__ACTIVITY__.
Take from the material every line containing the string "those" and copy it.

__DATASET CONTENT__.
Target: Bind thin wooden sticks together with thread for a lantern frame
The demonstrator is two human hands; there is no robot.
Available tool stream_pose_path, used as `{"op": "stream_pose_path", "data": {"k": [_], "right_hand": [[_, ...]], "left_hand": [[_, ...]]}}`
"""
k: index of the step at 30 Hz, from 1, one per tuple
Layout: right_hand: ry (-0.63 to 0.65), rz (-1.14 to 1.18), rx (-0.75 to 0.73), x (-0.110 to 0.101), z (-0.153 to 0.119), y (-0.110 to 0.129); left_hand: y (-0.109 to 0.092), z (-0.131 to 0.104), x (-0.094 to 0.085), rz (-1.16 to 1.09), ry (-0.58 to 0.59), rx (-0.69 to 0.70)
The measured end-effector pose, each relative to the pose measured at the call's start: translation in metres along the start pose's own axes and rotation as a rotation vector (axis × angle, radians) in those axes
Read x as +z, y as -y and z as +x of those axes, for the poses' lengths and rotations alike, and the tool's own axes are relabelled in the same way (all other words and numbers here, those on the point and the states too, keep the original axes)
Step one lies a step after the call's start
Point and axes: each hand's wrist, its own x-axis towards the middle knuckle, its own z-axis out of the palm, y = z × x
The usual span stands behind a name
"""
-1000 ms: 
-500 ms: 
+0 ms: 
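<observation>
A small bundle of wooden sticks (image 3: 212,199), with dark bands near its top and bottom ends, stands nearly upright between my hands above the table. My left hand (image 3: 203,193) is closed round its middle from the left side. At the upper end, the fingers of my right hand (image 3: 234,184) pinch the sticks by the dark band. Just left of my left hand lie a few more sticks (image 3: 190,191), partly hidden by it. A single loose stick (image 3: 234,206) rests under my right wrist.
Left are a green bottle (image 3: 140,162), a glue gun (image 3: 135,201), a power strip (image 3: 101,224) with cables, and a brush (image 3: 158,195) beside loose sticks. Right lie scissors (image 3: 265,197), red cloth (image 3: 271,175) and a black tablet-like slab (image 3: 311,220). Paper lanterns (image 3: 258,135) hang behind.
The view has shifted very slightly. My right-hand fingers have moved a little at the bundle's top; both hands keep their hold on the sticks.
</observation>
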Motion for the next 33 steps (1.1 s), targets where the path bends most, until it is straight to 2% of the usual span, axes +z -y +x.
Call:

__ANSWER__.
The measured end-effector pose, each relative to the pose measured at the call's start: translation in metres along the start pose's own axes and rotation as a rotation vector (axis × angle, radians) in those axes
Read x as +z, y as -y and z as +x of those axes, for the poses' lengths and rotations alike, and the tool's own axes are relabelled in the same way (all other words and numbers here, those on the point and the states too, keep the original axes)

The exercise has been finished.